We closed a $25 million permanent loan on a 142-unit multifamily asset in a northeastern Brooklyn submarket, acquired at approximately $176,000 per unit by a repeat sponsor with prior agency relationship. The asset was stabilized at 94 percent occupancy with average rents near $2,100 per unit; the borrower structured a 70 percent LTV first mortgage at 5.78 percent fixed, 10-year, with $7.5 million of mezzanine equity at 14 percent accrual to reach 80 percent total leverage. We sourced the senior loan from an agency lender within 45 days of application, and paired it with a preferred equity fund for the mezzanine piece, closing the whole capital stack in 90 days. The borrower benefited from forward-rate certainty on the senior piece and maintained flexibility to refinance the mezzanine layer if stabilization rents justified lower total leverage within 3 to 5 years.

Anonymized. All deal references protect borrower and lender identity.

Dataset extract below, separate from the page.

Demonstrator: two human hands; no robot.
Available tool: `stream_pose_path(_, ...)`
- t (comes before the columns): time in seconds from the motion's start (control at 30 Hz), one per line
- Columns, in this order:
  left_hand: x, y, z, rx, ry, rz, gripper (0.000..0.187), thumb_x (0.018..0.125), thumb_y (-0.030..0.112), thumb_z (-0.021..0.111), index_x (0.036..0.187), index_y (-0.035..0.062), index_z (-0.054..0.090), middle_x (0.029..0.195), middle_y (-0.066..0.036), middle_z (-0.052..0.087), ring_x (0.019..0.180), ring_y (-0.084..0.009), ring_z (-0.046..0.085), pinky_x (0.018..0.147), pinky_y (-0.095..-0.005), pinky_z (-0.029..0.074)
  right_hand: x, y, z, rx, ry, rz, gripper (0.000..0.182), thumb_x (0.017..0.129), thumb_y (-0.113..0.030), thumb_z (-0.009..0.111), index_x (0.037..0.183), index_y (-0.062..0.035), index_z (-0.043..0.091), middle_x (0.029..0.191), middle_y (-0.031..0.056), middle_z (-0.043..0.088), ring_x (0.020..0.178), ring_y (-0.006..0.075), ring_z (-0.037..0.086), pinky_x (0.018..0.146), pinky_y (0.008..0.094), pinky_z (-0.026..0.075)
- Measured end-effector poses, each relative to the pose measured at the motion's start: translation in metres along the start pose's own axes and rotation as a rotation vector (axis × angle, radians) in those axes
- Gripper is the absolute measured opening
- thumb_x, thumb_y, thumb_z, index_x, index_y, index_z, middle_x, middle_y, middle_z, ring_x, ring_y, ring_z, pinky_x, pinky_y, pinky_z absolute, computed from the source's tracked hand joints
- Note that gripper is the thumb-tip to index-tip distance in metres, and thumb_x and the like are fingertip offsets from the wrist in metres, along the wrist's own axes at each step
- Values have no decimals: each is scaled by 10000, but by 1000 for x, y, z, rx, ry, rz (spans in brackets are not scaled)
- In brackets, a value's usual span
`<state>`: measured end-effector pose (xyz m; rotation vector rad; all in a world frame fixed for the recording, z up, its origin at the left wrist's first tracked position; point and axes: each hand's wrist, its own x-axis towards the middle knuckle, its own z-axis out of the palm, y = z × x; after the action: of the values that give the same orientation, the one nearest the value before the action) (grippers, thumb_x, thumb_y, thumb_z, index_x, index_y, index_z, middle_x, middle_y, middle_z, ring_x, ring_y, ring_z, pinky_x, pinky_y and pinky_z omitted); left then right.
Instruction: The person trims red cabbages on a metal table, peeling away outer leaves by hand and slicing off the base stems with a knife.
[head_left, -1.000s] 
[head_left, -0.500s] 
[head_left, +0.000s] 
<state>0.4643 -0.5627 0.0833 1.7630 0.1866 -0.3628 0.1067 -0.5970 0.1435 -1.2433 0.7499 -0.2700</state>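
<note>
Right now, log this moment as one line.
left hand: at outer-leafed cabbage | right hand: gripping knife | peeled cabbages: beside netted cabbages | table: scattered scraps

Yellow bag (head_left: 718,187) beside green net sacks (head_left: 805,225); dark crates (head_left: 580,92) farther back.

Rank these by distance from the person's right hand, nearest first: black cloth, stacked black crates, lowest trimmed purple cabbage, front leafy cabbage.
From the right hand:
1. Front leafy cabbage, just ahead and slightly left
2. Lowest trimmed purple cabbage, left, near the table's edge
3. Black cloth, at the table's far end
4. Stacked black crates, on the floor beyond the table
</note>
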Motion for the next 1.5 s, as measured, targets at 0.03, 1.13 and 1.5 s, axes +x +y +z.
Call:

$25M Multifamily Acquisition New York FAQ

Agency lenders typically enforce a 1.25x minimum DSCR on stabilized income, calculated using trailing-12-month or pro forma stabilized net operating income depending on the loan purpose. For acquisitions of stabilized assets, trailing actuals drive the underwriting; for value-add deals or conversions, the lender will stress the sponsor's stabilization pro forma by 5 to 10 percent and require 1.20x to 1.25x DSCR on that stressed basis. A $25 million loan on a $3.5 million to $4 million annual NOI basis is typical for the $70 million to $90 million all-in asset value range common in New York.
Freddie and Fannie DUS programs offer 60-day and 90-day rate locks as the minimum; extensions to 120 days and beyond are available but add marginal cost and reduce borrower pricing optionality. Life companies and regional banks will lock rates for 45 to 60 days depending on product and closing timeline, but agency products are the standard for longer forward planning.
Full recourse is standard for agency DUS loans and regional bank balance-sheet products at the $25 million tier. Life companies may offer carve-out or non-recourse depending on LTV and sponsor track record, but a borrower should expect full recourse plus environmental and fraud reps from agency lenders, and negotiate carve-outs only after demonstrating exceptional credit quality or substantial equity retention.
Agency lenders offer 0 to 5 years of interest-only at origination, with most $25 million New York deals structured for 12 to 24 months of IO to absorb tenant roll or lease-up risk, then full amortization thereafter. Life companies and balance-sheet lenders may offer longer IO periods (3 to 5 years) if coupled with higher leverage or preferred equity, but the standard agency product assumes amortization throughout the term.
If structured with agency debt at 70 percent LTV and mezzanine at 10 percent, the sponsor provides 20 percent equity, or approximately $5 million on a $25 million all-in basis. For stabilized acquisitions with lower perceived risk, lenders may accept 75 to 80 percent total leverage, reducing equity to 20 to 25 percent, or $5 million to $6.25 million; value-add deals often carry more equity cushion (25 to 30 percent) to absorb repositioning cost overruns or market softness.